Do you know what the average life expectancy is for a truck driver? 61 years. That's 16 years less than the US average.
Do you know what the turnover rate is? 91% of truck drivers work less than a year for a given company.
Do you know how many NEW drivers will be needed in the upcoming years? 1 MILLION new drivers need to be trained, to replace those retiring and of course replace all the new drivers who quit.
That last statistic alone proves you are incorrect in your assumption, as a million self-driving trucks could merely replace those who quit and not displace a single worker.
Sure, there are people who make it a life-long career, like my uncle who died in his 60s after driving a truck all his adult life. However at any given time a large percentage of the truck drivers on the road are brand new, which makes them more dangerous because they are inexperienced.
It is not a great career, but extremely necessary, so people are lured in with big signing bonuses (like $16k and they only have to stay for 6 months), to find the job really isn't great and not many people can really identify with it enough to stick with it long-term.

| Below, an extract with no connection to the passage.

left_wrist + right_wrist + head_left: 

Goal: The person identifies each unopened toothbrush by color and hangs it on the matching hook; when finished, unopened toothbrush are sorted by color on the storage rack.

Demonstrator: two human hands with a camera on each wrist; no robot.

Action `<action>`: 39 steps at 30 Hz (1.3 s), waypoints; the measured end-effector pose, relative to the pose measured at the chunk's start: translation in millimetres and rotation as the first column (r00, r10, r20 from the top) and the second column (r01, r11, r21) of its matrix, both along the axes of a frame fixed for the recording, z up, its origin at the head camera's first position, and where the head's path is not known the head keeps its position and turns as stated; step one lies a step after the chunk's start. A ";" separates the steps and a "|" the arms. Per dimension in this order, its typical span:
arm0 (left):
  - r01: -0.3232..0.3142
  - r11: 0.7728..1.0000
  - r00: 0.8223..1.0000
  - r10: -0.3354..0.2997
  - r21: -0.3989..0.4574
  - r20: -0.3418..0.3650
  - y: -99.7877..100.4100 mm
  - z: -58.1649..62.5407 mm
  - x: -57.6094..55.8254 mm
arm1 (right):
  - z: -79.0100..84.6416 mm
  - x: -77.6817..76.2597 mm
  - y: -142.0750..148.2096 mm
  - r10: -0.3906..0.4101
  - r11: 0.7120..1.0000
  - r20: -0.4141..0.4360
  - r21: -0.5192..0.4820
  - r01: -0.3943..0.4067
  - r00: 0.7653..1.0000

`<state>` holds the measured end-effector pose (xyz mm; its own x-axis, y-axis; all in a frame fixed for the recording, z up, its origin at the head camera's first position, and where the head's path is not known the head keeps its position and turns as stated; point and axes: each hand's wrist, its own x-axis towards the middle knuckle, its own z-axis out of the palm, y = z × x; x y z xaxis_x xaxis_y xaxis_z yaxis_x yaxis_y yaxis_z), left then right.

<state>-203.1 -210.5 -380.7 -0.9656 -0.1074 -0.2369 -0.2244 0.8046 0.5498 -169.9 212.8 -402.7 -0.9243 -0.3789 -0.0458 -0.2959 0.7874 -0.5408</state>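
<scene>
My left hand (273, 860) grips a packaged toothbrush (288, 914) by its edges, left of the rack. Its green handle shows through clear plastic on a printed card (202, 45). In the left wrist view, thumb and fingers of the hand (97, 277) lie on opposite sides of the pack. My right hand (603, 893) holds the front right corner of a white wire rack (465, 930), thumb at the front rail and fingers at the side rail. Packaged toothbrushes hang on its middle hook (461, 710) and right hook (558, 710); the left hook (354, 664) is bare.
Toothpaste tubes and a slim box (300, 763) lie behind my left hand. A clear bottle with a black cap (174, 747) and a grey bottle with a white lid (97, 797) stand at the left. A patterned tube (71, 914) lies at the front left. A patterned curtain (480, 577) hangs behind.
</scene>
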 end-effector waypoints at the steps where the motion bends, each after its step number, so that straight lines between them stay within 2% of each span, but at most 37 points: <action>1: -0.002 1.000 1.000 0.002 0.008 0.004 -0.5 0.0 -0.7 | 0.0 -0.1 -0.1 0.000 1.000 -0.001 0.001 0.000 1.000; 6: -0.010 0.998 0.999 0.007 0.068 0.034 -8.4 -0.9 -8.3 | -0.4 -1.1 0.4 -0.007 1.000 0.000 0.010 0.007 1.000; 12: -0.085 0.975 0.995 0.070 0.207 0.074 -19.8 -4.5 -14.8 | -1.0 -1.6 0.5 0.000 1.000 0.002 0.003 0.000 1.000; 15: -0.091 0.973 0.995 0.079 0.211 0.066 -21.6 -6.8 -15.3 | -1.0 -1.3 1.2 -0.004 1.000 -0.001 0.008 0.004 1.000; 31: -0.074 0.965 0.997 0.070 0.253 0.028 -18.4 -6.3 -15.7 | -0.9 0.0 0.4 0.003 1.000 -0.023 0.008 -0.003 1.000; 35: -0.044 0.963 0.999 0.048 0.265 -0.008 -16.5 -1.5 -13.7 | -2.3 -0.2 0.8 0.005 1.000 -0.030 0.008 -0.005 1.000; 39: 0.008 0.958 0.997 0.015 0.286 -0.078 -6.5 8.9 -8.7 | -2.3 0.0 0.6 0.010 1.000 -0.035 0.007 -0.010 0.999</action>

Regardless, we're talking LONG HAUL trucking here, not the more regional or last-mile type trucking that cannot be easily replaced by AI. There are many truck driving gigs that require unloading as well, which obviously a piece of software cannot do.
My prediction is the long haul depot-to-depot type trucking can be done totally self-driving, however I think we'll see something similar to the marine cargo vessel type setting, where a local maritime pilot boards the ship to safely navigate it in and out of port. I can see self-driving trucks arriving at a city, a truck driver hopping in, and driving it those last several miles to the destination, then back out, and constantly doing that kind of rotation as the self driving trucks come and go.